My wood gets quite warm, sometimes, when I rub it. With sandpaper.


----------



## fatman51 (May 16, 2013)

*My Version of the Chisel Plane*

Admittedly, Tow Mater chairs and well executed portable work benches are both more interesting and practical than my fancy decoration but I am always happy when I build a tool that is received well by my woodworking peers.

This chisel plane project is particularly special to me because where I have had several occasions to want one, I have never been willing to purchase one, nor had it occurred to make one until I saw that several other Lumberjocks have made their own and done a nice job of it. (see: http://lumberjocks.com/projects/28415 , http://lumberjocks.com/projects/5004 , http://lumberjocks.com/projects/40545 , http://lumberjocks.com/projects/92012 , http://lumberjocks.com/projects/18566 , http://lumberjocks.com/projects/104379 , http://lumberjocks.com/projects/144202 ) These are all good examples of shop-made edged trimming, flush trimming, planes that I have run accross here. Of course, I do a lot of knot and end grain inlay so I wanted my chisel plane to have some heft to it and a soundly bedded cutting edge, which is why I made it out of ipe and brass.

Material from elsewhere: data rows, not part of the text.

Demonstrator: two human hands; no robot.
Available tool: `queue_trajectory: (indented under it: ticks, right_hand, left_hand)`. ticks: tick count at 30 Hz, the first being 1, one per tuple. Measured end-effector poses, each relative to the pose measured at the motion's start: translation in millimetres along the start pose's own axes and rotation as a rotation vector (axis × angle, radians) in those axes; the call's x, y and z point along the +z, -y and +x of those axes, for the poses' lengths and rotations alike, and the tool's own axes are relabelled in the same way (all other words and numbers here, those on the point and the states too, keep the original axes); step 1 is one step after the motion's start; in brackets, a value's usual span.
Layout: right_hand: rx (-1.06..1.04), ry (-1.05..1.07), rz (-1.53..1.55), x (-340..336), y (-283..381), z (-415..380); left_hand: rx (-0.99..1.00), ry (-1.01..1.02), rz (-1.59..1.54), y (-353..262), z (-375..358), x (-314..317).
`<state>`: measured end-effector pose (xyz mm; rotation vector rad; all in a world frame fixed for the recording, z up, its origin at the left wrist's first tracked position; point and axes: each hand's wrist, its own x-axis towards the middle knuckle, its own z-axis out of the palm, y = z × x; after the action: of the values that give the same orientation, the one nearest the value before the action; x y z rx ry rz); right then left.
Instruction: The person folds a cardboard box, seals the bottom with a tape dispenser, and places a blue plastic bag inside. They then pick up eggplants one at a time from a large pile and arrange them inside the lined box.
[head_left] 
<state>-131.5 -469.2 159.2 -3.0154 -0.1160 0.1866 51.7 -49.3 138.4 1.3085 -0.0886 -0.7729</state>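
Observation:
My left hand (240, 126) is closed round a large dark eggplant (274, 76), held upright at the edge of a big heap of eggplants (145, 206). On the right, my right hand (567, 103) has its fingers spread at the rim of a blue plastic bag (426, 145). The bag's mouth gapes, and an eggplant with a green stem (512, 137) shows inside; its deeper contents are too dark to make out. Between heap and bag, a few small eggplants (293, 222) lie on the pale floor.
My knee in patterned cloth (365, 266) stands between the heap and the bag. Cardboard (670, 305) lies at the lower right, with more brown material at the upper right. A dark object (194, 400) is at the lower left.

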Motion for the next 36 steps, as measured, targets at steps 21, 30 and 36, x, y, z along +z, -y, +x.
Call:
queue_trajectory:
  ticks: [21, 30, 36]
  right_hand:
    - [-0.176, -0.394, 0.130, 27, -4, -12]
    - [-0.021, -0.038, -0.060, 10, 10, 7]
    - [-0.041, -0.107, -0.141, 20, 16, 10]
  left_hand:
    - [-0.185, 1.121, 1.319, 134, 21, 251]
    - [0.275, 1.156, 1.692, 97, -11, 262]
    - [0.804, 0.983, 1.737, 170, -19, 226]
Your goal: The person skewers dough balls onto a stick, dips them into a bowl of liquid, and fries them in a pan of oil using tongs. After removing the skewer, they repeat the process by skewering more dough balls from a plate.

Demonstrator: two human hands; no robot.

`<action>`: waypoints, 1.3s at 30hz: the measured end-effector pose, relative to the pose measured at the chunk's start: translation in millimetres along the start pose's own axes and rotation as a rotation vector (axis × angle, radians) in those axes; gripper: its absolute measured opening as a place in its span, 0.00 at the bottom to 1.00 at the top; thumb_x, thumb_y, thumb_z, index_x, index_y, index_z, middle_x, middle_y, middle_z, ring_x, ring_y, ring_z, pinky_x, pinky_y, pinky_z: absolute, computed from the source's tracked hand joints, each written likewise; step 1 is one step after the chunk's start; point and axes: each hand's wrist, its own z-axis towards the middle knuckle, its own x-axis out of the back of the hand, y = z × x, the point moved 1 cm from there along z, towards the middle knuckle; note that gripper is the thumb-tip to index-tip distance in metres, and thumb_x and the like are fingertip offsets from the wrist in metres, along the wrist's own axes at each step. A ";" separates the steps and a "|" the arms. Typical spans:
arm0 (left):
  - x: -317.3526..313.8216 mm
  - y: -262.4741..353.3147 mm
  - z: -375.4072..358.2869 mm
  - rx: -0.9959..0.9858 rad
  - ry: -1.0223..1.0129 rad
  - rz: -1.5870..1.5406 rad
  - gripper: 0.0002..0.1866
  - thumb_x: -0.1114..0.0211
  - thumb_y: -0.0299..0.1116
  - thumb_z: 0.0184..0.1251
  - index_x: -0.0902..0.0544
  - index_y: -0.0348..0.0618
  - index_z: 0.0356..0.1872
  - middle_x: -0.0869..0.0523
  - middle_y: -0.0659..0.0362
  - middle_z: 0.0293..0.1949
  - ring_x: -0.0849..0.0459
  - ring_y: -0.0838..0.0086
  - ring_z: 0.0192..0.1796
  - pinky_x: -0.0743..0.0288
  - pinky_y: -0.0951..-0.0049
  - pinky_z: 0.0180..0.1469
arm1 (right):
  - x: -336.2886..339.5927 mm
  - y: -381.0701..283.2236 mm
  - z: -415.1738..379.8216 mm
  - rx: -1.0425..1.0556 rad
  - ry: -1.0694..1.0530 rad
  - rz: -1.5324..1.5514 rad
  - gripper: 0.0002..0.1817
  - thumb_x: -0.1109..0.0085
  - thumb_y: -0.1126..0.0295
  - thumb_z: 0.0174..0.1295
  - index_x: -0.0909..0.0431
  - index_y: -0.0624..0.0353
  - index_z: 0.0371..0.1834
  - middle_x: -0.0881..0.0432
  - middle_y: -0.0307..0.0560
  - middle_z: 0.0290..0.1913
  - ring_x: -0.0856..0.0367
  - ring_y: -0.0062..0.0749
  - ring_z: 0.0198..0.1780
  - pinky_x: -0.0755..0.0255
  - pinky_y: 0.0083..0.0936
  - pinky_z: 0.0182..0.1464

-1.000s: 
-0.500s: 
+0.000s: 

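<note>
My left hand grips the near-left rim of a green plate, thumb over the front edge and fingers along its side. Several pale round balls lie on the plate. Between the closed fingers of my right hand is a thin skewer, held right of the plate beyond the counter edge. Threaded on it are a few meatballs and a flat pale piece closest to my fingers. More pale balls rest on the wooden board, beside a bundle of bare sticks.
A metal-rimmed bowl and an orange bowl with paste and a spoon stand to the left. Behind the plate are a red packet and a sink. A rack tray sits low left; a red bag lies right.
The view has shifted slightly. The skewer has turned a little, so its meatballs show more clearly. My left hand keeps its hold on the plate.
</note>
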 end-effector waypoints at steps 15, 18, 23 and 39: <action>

The tool is 1-3/4 inches wide, 7-1/8 inches long and weighs 28 ounces, making it heavier than the Veritus and small Wood River models but lighter than the Stanley #97, Lie Nielsen, and the large Wood River models. This tool should have enough mass, however, to do the work I made it for, cleaning inlays, removing excess dry glue, planing inside corners or edges where necessary, resting conspicuously in the background with one of my Veritus back saws when I take pictures of projects in my shop, and holding stacks of paper in place. I am not joking, look for the thing to show up in every thing I post from now on.

I do not have pictures of every step but I took enough photos to tell the story of the making of this edge plane.

The first thing I did was cut the body out out of ipe. I cut the block to size on the table saw, laid out my 12 degree angle, cut it on the band saw, and smoothed it on the disc sander. Next I drilled the iron adjustment hole in the drill press before clamping the block in the Zyliss vice to cut out the mortise for the top brass nose piece inlay with my gent-saw.










Next, I clamped my cordless portaband into the Zyliss and cut the brass top nose piece and the rear pomel (I still have not figured out what to call the thing)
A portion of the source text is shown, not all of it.